### TO DO:
Return every line of the data below, exactly.

☆ ☆ ☆ ☆ ☆

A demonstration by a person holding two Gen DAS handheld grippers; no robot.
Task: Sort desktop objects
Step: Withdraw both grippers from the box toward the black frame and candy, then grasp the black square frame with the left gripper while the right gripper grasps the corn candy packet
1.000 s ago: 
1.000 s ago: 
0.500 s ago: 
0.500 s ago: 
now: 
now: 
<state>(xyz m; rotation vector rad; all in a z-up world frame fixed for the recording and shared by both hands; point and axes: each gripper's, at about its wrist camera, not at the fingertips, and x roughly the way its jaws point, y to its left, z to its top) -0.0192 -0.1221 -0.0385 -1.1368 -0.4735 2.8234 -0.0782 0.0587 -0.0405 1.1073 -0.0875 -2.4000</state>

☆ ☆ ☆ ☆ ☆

### WRITTEN ANSWER:
A demonstration by a person holding two Gen DAS handheld grippers; no robot.
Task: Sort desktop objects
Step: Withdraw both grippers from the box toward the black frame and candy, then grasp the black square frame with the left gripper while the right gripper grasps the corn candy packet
1.000 s ago: 
1.000 s ago: 
0.500 s ago: 
0.500 s ago: 
now: 
now: 
<state>(xyz m; rotation vector rad; all in a z-up world frame fixed for the recording and shared by both hands; point and axes: each gripper's, at about its wrist camera, not at the fingertips, and x roughly the way its jaws point, y to its left, z to its top) -0.0192 -0.1221 -0.0385 -1.1368 -0.4735 2.8234 -0.0782 0.0587 -0.0405 1.1073 -0.0875 -2.4000</state>

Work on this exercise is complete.